23.02.2022  |  Business Wire

Arizona Sonoran Copper Company Inc. (TSX:ASCU) ("ASCU" or the "Company"), an emerging US-based copper developer and near-term producer, today announces interim results from its ongoing metallurgical testing programs, in the form of sequential assaying, bottle roll testing and column testing for the mineral resources at the Cactus Mine, that demonstrates improved overall recoveries of ~1% total soluble copper ("CuSol") and a decreased net acid consumption of ~2 lb per ton of material. The Cactus Mine project envisages a heap leach oxide and enriched sulfide (chalcocite/covellite dominant) recoveries and a solvent extraction/electrowinning (SX/EW) plant for producing LME Grade A Copper Cathodes.

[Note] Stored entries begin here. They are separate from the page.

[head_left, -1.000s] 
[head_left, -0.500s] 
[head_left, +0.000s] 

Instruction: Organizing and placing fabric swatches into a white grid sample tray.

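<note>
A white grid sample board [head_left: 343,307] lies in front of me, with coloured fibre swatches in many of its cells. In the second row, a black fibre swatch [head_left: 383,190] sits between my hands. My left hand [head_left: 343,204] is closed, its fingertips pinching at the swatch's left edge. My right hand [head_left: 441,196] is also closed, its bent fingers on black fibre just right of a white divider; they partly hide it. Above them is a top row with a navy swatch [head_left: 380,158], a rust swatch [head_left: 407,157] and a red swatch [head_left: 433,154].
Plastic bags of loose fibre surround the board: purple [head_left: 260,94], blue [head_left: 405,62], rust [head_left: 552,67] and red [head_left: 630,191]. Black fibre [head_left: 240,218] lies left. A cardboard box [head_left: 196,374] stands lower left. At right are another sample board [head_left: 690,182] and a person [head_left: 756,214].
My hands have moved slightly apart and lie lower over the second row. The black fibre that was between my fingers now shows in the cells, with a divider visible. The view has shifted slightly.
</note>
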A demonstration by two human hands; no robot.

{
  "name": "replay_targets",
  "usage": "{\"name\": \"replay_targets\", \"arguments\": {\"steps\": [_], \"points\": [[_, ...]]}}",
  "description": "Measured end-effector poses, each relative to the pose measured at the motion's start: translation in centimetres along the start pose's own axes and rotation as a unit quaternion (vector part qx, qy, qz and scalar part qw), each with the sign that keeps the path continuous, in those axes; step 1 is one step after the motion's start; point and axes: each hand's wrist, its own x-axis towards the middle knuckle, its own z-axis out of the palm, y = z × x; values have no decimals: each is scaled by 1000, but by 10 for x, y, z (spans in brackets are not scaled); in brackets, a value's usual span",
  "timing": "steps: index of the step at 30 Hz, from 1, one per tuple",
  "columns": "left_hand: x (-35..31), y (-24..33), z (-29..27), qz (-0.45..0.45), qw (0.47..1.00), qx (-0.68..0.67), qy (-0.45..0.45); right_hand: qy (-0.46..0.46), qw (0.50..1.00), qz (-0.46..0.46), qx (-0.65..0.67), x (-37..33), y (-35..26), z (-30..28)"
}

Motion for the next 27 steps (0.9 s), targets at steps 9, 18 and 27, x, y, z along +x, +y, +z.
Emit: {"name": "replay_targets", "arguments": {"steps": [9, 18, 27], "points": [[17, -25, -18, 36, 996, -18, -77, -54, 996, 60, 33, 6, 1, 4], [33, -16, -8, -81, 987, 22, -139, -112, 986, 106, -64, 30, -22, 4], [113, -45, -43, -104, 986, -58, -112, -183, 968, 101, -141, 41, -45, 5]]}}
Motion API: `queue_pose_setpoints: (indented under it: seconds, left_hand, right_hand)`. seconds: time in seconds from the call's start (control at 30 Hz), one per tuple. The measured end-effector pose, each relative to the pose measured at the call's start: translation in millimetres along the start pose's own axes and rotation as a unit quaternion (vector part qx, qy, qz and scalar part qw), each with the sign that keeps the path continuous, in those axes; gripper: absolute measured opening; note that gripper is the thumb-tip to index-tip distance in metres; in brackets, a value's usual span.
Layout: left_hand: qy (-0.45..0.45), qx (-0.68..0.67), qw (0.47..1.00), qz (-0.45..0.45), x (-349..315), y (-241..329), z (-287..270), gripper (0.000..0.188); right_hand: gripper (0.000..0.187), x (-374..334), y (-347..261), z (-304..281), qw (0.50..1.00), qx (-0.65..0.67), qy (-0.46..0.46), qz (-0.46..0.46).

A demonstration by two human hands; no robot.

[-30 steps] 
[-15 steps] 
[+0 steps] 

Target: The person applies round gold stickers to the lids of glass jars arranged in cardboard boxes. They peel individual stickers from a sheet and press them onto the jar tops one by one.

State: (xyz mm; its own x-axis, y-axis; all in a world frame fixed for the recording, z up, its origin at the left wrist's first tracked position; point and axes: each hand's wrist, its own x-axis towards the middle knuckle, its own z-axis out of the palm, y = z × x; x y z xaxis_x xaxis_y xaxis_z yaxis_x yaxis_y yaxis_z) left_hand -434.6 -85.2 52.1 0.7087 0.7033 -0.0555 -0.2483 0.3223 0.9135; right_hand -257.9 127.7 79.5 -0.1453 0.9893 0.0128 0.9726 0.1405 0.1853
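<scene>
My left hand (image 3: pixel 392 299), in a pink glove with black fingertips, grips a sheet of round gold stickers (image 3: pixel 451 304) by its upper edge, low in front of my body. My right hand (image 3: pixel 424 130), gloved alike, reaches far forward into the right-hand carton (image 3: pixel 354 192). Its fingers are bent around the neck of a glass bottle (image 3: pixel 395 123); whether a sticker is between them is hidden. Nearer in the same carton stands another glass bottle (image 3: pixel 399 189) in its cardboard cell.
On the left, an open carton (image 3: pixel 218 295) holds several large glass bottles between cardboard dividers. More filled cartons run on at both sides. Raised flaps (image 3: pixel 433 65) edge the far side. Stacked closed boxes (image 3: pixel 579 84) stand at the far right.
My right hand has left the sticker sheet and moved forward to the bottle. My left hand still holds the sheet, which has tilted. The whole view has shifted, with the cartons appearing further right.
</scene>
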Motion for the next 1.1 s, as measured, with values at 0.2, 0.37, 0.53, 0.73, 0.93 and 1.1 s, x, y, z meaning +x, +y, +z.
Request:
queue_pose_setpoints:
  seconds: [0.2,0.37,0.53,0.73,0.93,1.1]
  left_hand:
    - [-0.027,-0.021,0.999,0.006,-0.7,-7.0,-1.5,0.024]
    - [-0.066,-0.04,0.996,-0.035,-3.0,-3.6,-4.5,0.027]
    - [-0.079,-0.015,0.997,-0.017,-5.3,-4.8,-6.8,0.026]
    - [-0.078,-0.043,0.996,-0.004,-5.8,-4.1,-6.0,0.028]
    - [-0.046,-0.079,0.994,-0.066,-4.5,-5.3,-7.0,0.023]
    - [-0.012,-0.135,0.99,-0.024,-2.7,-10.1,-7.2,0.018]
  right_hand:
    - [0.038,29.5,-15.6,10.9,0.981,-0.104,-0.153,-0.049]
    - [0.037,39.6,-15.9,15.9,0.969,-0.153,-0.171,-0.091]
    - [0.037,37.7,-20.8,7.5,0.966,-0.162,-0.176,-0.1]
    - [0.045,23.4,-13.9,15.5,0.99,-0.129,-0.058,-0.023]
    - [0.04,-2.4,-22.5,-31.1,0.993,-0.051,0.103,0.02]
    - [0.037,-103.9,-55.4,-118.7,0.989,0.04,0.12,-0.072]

TABLE 1: Updated Metallurgical Recoveries and Net Acid Consumption

Preliminary Column Tests (PEA)

Updated Column Tests

Resource
Component

Net
Copper
Recovery
(% CuAS)

Net
Copper
Recovery
(% CuCN)

Gross Acid
Consumption
(lb/ton)

Net Acid
Consumption
(lb/ton)

Net
Copper
Recovery
(% CuAS)

Net
Copper
Recovery
(% CuCN)

Gross Acid
Consumption
(lb/ton)

Net Acid
Consumption
(lb/ton)

Stockpile

Oxide

90%

40%

22

18

90%

40%

22

16

(-)

Open Pit & Underground

Oxide

90%

72%

22

18

92%

(+)

73%

(+)

22

16

(-)

Enriched

90%

72%

22

1

92%

(+)

73%

(+)

22

0

(-)

Ian McMullan, Arizona Sonoran COO stated, "Within mineral resource, and from the PEA, we have identified an initial 1 billion pound copper soluble leachable material. These results, now track over 2 years of metallurgical observations and provide us with additional clarity and confidence towards future copper oxide and enriched leaching opportunities. The results further de-risk the technical assumptions used in the Cactus PEA as we move towards increasing levels of confidence for inputs into the PFS due later this year."

A copper heap leach column testing program to delineate the metallurgical performance characteristics of the existing stockpile and remaining unmined copper resources at the Cactus mine has been ongoing since 2020. Results have been progressively reported in PEA, commensurate with Canadian National Instrument NI 43-101 reporting requirements. The PEA has an effective date of August 31, 2021 and is authored by Stantec Consulting Services ("Stantec").

Copper recovery is estimated for acid soluble copper ("CuAS") and cyanide soluble copper ("CuCN") content as determined by a standard sequential copper assaying methodology developed at the Skyline Laboratory facility in Tucson, Arizona. The CuCN assay fraction is classified as enriched secondary copper sulfide mineralization (e.g. chalcocite, covellite, digenite). The combined CuAS + CuCN content of the materials represents potentially soluble copper that is recoverable using heap leaching techniques ("CuSol"). Projected copper recovery estimates previously reported have been derived based on this leachable copper content and continues to be validated in the ongoing Prefeasibility Study ("PFS") testing program.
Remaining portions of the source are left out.